What the task requires
The entries below contain a line with "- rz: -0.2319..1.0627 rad" and a line with "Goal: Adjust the". Retype exactly everything from the first down to the second, both included, and nothing else.

Material provided

--

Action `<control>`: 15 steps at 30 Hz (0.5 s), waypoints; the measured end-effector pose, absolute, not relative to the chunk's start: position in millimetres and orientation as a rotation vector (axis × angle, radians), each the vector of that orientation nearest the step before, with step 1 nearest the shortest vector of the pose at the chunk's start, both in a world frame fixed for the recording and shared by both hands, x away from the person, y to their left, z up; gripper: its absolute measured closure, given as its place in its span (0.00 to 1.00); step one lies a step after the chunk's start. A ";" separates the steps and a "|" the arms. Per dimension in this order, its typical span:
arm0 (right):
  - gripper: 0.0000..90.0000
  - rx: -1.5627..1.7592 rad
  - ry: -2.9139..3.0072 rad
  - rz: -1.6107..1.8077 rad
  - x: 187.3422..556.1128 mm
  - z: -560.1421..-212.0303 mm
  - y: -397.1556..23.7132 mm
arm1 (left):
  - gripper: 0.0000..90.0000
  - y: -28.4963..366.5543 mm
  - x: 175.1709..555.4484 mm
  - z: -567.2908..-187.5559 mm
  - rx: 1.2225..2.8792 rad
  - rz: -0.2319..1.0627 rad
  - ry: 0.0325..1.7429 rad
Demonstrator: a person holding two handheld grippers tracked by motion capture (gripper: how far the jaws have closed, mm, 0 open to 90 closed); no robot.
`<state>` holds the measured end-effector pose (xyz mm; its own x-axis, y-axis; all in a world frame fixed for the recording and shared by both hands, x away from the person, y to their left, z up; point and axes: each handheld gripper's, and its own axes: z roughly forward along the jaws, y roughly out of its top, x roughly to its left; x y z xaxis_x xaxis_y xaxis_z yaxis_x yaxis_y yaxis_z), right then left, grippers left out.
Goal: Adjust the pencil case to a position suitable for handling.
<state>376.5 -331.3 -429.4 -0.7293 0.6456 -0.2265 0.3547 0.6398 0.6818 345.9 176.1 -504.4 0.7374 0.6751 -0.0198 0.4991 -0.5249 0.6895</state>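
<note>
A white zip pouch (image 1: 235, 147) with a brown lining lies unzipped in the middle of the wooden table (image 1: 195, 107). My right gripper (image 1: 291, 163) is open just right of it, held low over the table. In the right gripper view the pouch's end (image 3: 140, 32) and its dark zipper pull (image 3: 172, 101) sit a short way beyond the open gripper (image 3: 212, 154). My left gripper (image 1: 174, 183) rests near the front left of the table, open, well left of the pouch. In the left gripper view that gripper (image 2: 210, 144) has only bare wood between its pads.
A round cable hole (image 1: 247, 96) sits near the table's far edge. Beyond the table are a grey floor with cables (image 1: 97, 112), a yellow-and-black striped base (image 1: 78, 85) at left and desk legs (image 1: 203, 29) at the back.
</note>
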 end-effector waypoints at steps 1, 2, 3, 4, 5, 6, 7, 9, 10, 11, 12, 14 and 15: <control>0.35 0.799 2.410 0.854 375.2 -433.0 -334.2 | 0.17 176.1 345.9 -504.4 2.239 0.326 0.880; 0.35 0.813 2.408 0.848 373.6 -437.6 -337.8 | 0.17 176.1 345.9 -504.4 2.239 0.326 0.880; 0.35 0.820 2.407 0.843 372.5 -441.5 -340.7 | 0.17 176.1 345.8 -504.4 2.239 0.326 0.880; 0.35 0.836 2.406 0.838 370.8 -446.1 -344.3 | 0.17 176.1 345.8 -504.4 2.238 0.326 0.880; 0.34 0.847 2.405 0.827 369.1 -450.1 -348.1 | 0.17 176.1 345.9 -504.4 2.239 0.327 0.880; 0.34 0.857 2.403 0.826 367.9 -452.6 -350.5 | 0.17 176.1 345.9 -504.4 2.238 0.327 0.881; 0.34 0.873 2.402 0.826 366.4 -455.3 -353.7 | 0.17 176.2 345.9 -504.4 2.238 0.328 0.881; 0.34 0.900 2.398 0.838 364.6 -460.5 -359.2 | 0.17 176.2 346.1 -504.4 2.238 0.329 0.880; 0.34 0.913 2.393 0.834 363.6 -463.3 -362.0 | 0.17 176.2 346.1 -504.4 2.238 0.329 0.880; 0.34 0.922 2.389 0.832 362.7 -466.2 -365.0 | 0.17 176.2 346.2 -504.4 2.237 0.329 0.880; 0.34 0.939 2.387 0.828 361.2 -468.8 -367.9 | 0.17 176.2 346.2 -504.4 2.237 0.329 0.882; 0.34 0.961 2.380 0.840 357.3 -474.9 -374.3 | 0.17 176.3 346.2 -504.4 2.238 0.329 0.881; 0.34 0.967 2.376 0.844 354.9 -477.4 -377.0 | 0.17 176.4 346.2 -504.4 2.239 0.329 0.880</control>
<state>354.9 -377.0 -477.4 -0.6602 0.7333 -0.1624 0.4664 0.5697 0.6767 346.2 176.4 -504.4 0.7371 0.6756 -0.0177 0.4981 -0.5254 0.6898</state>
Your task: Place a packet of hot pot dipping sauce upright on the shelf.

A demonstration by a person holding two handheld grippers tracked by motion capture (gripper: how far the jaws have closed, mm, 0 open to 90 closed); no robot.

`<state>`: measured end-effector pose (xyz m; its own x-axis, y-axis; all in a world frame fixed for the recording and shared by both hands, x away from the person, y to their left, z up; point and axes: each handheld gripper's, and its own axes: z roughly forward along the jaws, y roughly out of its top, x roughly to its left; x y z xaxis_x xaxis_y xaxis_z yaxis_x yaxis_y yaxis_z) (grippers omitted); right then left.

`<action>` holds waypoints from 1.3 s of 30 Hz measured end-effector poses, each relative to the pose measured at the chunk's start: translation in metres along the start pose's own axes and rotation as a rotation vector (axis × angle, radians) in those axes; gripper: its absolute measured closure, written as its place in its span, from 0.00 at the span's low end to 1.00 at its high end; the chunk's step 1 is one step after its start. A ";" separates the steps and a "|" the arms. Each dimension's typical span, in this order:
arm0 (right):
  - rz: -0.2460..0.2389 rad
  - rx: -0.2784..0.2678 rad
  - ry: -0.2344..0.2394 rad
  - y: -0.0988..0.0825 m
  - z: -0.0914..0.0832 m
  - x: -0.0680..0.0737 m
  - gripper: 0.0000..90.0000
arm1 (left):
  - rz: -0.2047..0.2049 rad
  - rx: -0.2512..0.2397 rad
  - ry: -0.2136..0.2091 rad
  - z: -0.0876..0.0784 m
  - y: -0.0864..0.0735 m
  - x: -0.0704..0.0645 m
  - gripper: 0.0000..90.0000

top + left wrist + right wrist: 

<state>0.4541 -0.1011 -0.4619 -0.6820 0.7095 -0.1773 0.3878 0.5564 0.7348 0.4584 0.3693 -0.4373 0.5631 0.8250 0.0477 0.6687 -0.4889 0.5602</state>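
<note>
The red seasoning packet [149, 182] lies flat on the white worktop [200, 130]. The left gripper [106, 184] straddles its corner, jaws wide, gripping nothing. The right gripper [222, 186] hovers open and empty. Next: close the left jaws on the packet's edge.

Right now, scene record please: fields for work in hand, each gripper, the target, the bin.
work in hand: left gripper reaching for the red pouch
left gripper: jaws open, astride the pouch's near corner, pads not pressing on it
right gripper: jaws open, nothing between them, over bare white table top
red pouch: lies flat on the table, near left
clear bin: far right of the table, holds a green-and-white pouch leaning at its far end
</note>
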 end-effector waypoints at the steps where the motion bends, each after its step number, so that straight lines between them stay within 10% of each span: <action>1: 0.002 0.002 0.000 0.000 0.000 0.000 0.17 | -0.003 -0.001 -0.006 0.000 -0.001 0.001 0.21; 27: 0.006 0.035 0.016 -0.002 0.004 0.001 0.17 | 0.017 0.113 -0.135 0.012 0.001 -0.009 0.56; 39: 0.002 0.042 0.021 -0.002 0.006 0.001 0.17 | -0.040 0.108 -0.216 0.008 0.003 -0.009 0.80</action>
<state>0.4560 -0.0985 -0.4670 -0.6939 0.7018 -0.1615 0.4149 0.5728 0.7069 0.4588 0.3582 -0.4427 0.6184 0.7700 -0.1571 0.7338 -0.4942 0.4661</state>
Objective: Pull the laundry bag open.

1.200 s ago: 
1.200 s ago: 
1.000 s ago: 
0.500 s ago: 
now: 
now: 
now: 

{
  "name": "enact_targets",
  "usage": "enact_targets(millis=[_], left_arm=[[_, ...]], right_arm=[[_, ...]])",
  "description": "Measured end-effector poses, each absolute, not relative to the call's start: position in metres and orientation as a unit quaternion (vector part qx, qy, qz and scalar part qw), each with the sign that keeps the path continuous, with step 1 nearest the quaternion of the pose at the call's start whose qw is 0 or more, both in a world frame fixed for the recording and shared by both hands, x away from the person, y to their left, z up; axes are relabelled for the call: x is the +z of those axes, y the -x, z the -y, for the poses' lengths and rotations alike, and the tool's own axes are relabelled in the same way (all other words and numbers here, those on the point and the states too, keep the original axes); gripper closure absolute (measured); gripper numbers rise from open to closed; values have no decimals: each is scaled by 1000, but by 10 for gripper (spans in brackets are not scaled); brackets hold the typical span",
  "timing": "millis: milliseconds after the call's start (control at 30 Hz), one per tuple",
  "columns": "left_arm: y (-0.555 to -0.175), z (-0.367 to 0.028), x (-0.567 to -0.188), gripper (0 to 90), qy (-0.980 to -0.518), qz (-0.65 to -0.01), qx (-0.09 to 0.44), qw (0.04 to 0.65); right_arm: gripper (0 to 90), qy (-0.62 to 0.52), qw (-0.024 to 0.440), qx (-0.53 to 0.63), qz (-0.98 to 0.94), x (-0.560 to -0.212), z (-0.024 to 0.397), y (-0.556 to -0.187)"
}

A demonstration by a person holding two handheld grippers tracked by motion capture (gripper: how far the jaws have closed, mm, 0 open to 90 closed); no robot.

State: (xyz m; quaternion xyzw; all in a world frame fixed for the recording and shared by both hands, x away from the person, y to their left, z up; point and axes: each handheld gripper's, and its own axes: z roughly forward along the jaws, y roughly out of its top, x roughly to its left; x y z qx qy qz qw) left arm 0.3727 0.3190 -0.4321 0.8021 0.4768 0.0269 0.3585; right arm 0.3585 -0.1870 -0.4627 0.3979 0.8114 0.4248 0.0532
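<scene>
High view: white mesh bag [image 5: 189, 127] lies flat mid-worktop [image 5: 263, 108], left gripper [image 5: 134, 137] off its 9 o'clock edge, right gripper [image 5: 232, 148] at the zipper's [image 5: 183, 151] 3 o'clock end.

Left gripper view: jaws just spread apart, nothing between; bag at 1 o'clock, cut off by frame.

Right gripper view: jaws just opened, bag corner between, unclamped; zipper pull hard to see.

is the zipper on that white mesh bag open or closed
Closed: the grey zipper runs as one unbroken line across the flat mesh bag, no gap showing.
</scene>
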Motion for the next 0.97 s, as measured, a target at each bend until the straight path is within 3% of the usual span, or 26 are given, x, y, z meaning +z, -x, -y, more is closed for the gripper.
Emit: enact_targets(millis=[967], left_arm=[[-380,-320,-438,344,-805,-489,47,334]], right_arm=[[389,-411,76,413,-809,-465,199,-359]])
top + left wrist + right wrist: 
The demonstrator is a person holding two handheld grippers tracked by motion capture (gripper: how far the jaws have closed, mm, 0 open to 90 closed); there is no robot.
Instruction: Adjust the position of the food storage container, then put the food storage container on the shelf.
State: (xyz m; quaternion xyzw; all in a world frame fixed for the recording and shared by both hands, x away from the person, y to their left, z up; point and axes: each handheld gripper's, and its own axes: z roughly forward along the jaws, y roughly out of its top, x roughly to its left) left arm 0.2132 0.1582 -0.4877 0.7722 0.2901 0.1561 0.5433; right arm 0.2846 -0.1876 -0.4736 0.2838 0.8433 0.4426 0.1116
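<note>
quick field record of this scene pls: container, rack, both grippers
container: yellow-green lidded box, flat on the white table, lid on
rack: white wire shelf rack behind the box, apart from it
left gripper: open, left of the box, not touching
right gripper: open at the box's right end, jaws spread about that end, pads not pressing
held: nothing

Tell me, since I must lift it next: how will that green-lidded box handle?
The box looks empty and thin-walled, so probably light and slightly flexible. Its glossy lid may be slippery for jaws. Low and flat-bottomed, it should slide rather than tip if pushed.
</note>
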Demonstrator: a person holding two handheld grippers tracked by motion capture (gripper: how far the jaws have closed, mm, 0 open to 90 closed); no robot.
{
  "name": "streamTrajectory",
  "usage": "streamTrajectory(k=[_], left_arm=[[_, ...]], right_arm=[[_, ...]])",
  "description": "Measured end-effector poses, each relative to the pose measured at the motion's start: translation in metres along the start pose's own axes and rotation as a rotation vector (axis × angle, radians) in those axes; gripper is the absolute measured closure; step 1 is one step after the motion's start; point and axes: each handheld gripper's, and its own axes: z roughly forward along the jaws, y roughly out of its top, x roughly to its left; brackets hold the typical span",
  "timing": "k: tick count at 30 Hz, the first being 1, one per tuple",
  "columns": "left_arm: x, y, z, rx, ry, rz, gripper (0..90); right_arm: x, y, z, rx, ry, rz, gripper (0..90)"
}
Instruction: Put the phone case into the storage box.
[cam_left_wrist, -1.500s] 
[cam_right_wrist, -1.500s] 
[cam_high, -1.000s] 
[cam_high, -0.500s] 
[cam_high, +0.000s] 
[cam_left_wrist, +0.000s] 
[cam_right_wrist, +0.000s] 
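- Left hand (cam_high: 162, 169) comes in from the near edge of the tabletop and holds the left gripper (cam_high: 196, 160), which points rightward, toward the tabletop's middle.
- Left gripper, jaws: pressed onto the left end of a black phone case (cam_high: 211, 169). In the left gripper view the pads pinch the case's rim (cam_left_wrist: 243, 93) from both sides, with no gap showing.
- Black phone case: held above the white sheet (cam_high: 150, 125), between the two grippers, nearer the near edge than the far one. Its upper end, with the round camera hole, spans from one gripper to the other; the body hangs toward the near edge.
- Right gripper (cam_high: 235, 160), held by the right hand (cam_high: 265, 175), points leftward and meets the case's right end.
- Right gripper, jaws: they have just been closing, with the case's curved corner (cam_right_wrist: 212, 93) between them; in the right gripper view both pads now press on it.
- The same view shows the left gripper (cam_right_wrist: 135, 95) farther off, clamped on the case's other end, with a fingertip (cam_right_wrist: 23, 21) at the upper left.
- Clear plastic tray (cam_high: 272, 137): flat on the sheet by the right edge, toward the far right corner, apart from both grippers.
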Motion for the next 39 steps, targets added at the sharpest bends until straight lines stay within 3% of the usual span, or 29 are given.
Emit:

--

Answer for the task
  - rz: -0.2319..1.0627 rad
  - ry: 0.0325..1.7429 rad
Demonstrator: a person holding two handheld grippers tracked by motion capture (gripper: how far the jaws have closed, mm, 0 open to 90 closed); no robot.
`<state>` holds the measured end-effector pose (xyz mm; its own x-axis, y-axis; all in a world frame fixed for the recording and shared by both hands, x away from the person, y to their left, z up; point and axes: each handheld gripper's, and its own axes: z roughly forward along the jaws, y roughly out of its top, x roughly to its left; x y z xaxis_x xaxis_y xaxis_z yaxis_x yaxis_y yaxis_z), right then left, grippers left out.
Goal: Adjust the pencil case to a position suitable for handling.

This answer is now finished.